DJ transitions can be considered an art [spotify_transition, reverse_dj_transition] and therefore a highly subjective task whose result cannot be objectively categorized as correct or incorrect. This is similar to the field of automatic music mixing [eval_mixing], where an exploration of this issue has led to an analysis of the participants’ listening test comments [peer_review].

Following this idea, we collect in total 150 comments from 58 subjects (24 experienced). According to the comments, a large part of the experienced subjects indicate that the paired tracks are not suitable for each other and that the decision of the selected structure and cue points is erroneous, suggesting room for improving the data generation pipeline. In addition, several comments indicate that these subjects rate Linear, Rule and Human higher because they can recognize the mixing technique being used. In contrast, they are unfamiliar with possible techniques employed by our GAN, which may imply that GAN creates its own style by integrating multiple DJ styles from real-world data. Nevertheless, in-depth analysis of the learned mixing style is needed in the future. Finally, some experienced subjects commend that GAN makes good use of the high-pass filter when mixing vocals and background music, especially in the V-NV transition type. The mixes from GAN may not be perfect, but they feel more organic than the others (except for the one by human). People also criticize GAN for making the transition too fast within the mix. These kinds of fast transitions are in particular unpleasant for the V-V type of transition.

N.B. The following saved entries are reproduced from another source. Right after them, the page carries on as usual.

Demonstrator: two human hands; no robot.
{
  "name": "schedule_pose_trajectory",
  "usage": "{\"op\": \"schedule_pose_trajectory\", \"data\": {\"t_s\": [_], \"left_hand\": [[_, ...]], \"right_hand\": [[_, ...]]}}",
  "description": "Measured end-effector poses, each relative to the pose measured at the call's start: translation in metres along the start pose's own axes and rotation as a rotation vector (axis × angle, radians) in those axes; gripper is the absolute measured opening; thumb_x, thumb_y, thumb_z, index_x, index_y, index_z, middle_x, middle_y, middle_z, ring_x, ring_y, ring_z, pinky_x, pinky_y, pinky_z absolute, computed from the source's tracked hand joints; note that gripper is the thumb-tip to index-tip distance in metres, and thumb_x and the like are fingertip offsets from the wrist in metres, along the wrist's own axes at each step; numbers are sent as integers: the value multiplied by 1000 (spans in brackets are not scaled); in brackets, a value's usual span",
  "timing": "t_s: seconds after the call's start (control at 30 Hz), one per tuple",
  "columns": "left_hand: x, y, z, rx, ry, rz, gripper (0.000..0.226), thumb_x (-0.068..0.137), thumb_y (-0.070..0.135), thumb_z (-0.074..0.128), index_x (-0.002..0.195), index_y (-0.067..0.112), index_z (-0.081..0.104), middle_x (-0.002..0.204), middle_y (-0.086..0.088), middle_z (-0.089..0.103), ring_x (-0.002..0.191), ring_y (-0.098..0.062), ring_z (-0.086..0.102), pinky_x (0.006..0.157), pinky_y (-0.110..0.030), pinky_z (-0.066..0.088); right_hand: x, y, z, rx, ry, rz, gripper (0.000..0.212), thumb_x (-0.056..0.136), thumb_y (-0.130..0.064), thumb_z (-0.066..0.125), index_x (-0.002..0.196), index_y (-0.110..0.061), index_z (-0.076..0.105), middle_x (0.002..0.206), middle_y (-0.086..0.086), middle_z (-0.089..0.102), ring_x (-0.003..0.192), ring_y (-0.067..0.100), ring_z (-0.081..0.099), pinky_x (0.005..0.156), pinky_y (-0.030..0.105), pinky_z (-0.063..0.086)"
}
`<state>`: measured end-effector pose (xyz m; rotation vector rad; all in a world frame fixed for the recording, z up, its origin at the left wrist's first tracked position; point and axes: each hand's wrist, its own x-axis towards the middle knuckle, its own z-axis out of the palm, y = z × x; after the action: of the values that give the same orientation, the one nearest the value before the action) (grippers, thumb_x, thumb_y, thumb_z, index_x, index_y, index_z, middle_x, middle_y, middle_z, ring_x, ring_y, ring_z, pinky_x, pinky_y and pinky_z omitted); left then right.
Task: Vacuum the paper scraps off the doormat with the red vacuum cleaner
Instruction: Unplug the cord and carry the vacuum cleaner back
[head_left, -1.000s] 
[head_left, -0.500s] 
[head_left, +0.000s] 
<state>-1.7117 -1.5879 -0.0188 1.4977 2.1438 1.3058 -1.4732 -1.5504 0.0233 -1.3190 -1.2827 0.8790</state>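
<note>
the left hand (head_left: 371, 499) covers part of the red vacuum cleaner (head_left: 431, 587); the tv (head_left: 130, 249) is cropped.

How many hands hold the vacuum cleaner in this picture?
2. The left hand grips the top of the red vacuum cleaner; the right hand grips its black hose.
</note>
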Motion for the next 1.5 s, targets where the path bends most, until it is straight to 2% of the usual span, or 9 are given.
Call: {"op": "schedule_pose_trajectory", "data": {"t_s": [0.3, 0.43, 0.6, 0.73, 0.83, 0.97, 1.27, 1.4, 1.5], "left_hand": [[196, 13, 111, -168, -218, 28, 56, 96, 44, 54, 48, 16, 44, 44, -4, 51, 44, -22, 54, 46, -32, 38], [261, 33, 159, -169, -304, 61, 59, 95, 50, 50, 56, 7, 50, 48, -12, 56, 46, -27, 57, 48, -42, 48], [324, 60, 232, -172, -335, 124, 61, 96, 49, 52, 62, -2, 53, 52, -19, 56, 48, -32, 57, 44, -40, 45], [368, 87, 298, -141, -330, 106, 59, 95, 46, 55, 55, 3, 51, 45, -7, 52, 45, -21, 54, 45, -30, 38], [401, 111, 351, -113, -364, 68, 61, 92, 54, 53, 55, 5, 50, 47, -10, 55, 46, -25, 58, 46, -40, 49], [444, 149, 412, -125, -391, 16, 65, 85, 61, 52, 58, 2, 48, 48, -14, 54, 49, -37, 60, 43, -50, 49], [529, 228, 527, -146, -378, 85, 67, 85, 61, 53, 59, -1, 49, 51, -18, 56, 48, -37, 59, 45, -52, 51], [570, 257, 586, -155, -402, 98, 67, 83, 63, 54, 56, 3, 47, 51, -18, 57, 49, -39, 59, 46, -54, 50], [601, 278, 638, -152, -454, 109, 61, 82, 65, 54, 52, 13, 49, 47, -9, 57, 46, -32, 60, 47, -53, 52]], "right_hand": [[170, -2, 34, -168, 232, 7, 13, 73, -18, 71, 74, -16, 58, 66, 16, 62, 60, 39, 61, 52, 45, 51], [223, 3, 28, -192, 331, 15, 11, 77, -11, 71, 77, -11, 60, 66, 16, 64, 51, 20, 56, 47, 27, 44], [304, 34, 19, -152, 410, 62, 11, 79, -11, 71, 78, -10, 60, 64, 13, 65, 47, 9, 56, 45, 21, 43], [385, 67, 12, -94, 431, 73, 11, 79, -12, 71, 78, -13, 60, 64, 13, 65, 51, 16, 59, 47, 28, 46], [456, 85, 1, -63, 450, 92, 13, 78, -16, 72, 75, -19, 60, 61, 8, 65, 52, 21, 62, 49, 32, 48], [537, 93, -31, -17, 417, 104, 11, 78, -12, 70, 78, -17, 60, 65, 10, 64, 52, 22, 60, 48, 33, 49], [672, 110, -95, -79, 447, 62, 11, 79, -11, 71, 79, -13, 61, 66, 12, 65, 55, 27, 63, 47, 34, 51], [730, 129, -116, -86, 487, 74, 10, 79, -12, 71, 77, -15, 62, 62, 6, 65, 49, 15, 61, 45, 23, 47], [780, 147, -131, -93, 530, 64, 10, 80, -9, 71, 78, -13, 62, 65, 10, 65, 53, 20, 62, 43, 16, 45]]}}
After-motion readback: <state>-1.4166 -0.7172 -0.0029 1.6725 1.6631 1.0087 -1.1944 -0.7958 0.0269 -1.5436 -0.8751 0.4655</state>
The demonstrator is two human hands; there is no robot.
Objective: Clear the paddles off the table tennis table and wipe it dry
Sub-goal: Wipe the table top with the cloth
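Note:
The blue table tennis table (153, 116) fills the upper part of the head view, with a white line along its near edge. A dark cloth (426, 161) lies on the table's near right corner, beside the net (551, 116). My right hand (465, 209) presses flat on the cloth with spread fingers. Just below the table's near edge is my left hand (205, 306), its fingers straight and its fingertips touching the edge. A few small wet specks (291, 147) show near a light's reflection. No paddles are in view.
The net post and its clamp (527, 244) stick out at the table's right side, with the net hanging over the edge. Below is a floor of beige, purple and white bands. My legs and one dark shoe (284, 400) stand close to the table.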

5 Conclusion and Future Work

In this paper, we have presented a data-driven and adversarial approach to generate DJ transitions by machine. We have developed a data generation pipeline and proposed a novel differentiable DJ mixer for EQs and loudness faders. Differentiable EQ is achieved in the time-frequency domain by using trainable fade-out curves along the frequency axis, which are based on the frequency response of low-pass filters. Our method is an alternative to differentiable FIR and IIR filters, although we do not have space to present an empirical performance comparison against these alternatives. We have also conducted a subjective listening test and showed that our model is competitive with baseline models. While not reaching human-level quality, our method shows the feasibility of GANs and differentiable audio effects when performing audio processing tasks. This has potentials to be applied in other tasks such as automatic music mixing and mastering, audio effect modeling, music synthesis, and radio broadcast generation.

As future work, the quality of the data generation pipeline can be improved, especially the structure segmentation and segment pairing parts. The cue points selection process could also be learned instead of using fixed cue points. Furthermore, an analysis of the transitions learned by the model and an exploration of comprehensive evaluation metrics can also be explored.